The measures confined everyone to their homes apart from leaving to purchase food or medicine, or to go to their place of work only if they could not perform their duties from home. After one week, these initial measures were then extended until 12 April, then for a second time until 26 April – and recently until 9 May.
With the lockdown being extended until 9 May, the Spanish government also promised a relaxation of the confinement measures for children from 26 April – although there was an initial public outcry over the precise details of what children would be allowed to do, and with the government forced to make a swift U-turn on the issue.
Last Tuesday evening, Spain’s Health Minister Salvador Illa had to appear before the media to reverse the comments made earlier that day by the government spokeswoman, María Jesús Montero.
Montero had announced during Tuesday that children under the age of 14 would only be allowed to accompany an adult to a supermarket, pharmacy or to a bank – but not for walks in a park or elsewhere.

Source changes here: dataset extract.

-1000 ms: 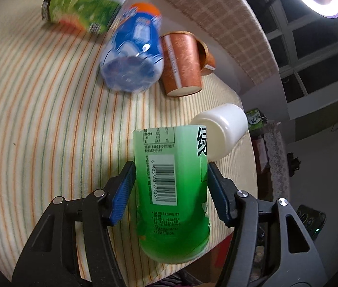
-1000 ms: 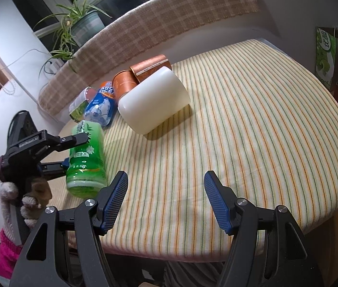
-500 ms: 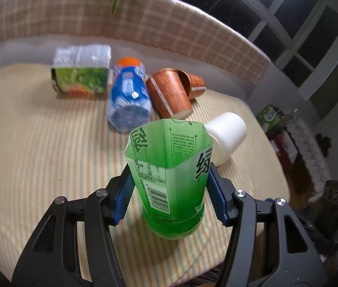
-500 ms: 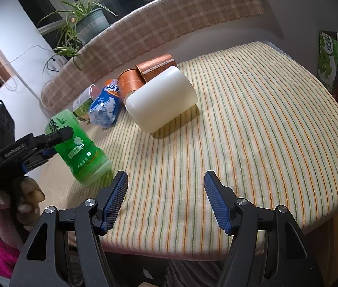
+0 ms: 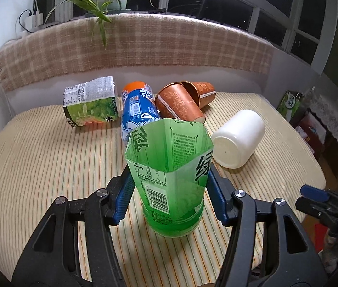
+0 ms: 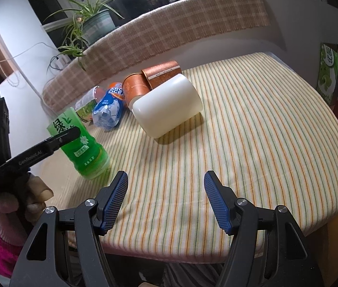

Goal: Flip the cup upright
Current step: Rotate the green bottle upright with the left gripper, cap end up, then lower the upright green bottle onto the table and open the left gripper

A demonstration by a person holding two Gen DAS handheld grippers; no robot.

Many questioned why children should be allowed to enter closed buildings instead of going for walks in the fresh air, or taking exercise or doing activities in open spaces and parks.
On Tuesday evening Illa announced that children would be allowed to accompany adults on walks, and not only to a supermarket, pharmacy or bank.
He acknowledged that the government had ‘listened’ to the criticism received, that had also come from within its own coalition partner, the left-wing Podemos group.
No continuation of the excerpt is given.